Whereas the present invention has been described in particular relation to the drawings attached hereto, it should be understood that other and further modifications apart from those shown or suggested herein, may be made within the scope and spirit of the present invention.

Claims

CLAIMSWhat is claimed is:

1. A drill bit assembly, comprising: a body portion intermediate a shank portion and a working portion; the working portion comprising at least one cutting element; at least a portion of a shaft is disposed within the body portion and protrudes from the working portion; the shaft comprising a distal end rotationally isolated from the body portion and in communication with a subterranean formation; and a motor adapted to rotationally control the distal end.

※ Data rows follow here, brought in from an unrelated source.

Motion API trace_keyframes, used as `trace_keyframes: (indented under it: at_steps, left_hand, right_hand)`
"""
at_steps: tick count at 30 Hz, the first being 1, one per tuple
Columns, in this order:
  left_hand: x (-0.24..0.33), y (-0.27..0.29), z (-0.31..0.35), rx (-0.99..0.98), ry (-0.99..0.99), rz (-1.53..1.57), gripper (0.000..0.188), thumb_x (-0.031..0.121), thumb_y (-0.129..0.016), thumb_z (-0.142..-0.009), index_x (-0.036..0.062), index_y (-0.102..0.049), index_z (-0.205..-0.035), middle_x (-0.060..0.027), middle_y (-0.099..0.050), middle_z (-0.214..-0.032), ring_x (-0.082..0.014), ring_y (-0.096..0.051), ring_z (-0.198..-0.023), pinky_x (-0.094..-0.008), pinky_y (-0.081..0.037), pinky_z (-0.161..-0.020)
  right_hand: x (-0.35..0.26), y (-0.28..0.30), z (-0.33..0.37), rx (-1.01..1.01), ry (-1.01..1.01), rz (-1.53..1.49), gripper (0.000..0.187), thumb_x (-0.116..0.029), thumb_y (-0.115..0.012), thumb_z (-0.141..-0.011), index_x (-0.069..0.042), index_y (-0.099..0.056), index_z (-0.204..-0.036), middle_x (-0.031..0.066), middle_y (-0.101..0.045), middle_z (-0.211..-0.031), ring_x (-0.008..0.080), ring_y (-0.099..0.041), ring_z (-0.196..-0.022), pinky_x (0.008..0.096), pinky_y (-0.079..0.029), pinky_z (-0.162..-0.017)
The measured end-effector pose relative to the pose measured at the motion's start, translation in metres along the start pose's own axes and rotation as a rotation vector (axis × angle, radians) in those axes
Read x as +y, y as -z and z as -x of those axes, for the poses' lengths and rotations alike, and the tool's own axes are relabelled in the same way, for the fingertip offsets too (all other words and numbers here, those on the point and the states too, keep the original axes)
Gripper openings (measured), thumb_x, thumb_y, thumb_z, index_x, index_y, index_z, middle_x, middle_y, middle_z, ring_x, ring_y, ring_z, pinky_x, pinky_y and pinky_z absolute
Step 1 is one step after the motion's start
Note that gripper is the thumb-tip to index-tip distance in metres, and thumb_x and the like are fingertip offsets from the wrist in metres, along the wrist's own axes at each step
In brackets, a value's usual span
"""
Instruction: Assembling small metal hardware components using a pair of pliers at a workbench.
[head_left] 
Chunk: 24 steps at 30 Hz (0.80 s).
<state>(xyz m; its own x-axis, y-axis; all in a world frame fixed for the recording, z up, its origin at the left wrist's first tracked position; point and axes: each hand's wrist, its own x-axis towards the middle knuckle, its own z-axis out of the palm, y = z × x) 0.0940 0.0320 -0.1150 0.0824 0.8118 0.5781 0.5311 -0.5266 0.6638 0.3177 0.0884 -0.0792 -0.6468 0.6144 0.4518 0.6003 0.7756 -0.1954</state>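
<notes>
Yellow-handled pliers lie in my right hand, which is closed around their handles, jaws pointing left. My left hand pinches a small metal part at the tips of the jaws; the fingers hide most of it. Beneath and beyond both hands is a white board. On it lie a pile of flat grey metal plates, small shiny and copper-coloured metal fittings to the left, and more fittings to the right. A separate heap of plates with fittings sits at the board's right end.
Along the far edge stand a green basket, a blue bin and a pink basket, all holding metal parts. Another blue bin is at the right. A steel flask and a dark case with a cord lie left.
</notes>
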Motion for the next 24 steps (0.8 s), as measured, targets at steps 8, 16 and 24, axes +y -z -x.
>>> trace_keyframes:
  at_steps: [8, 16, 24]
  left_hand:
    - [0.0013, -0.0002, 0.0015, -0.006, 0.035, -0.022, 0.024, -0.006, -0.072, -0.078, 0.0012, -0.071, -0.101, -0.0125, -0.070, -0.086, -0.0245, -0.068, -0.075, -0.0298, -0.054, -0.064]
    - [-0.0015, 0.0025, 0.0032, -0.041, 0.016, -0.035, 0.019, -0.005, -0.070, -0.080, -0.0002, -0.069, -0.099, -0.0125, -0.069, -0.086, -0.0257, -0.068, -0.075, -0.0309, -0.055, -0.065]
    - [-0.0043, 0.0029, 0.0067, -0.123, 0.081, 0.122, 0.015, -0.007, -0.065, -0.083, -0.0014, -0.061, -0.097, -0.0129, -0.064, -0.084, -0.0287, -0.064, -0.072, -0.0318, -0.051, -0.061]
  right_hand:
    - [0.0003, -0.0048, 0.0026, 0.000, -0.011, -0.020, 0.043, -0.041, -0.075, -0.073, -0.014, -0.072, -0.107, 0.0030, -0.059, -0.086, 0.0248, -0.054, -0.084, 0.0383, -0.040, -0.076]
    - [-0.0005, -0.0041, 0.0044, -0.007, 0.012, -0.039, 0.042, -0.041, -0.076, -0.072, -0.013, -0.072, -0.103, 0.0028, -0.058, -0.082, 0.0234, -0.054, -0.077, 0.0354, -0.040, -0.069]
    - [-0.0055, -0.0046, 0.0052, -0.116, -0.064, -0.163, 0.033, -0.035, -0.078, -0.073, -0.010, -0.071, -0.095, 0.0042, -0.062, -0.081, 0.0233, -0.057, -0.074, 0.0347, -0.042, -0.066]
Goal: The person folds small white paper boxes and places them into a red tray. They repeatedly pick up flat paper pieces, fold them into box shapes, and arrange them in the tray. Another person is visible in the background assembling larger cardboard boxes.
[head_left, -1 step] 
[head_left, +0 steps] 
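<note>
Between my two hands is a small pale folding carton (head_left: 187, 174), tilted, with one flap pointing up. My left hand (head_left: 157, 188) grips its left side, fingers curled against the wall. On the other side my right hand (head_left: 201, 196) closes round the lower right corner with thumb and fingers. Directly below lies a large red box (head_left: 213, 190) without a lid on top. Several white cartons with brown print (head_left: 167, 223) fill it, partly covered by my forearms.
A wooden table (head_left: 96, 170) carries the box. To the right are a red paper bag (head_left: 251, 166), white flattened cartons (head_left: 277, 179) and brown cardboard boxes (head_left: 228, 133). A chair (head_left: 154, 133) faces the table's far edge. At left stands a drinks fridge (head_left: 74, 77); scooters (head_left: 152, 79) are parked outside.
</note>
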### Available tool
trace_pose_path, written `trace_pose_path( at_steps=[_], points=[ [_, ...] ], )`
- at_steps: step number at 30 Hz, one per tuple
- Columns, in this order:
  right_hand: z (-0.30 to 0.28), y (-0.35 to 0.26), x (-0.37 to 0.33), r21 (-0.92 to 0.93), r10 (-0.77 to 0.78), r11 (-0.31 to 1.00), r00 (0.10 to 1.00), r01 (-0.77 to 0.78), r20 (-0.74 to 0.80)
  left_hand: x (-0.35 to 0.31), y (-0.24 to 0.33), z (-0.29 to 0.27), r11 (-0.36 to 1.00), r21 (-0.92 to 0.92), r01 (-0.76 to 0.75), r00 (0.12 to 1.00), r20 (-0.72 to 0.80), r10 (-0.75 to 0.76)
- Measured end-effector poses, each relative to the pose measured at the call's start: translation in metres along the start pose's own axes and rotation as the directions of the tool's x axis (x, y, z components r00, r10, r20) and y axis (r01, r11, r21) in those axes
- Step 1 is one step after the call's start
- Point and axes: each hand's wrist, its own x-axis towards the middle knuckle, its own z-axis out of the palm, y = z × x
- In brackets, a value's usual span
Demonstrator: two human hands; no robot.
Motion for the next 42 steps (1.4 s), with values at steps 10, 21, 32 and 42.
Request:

2. The drill bit assembly of claim 1, wherein the motor is an electric motor, a hydraulic motor, a positive displacement motor, or combinations thereof.

3. The drill bit assembly of claim 1, wherein the distal end is asymmetric.

4. The drill bit assembly of claim 1, wherein the motor is in communication with a downhole generator.

5. The drill bit assembly of claim 4, wherein the generator comprises magnets made of samarium cobalt.

6. The drill bit assembly of claim 1, wherein a gear assembly is intermediate and in communication with the shaft and the motor.

7. The drill bit assembly of claim 1 , wherein the shaft is in communication with the motor through a second gear assembly.

8. The drill bit assembly of claim 7, wherein the second gear assembly is a planetary gear system.

9. The drill bit assembly of claim 7, wherein the second gear assembly comprises a gear ratio of at least 2:1.

10. The drill bit assembly of claim 1, wherein a sensor disposed within the drill bit assembly measures the orientation of the shaft with respect to the drill bit assembly.

11. The drill bit assembly of claim 1, wherein a sensor secured to the drill bit assembly measures and maintains the orientation of the drill bit assembly with respect to a subterranean formation.

12. The drill bit assembly of claim 11, wherein the sensor is a gyroscope, an inclinometer, a magnetometer or combinations thereof.

13. The drill bit assembly of claim 2 wherein the electric motor is a stepper motor, an AC motor, a universal motor, a three-phase AC induction motor, a three-phase AC synchronous motor, a two -phase AC servo motor, a single-phase AC induction motor, a single-phase AC synchronous motor, a torque motor, a permanent magnet motor, a DC motor, a brushless DC motor, a coreless DC motor, a linear motor, a doubly- or singly- fed motor, or combinations thereof.

14. The drill bit assembly of claim 1, wherein the drill bit assembly is in communication with a downhole telemetry system.

15. The drill bit assembly of claim 1, wherein the motor is powered by a turbine, a battery, or a power transmission system from the surface or downhole.

16. The drill bit assembly of claim 1, wherein the shaft protrudes from the working portion 6 to 20 inches.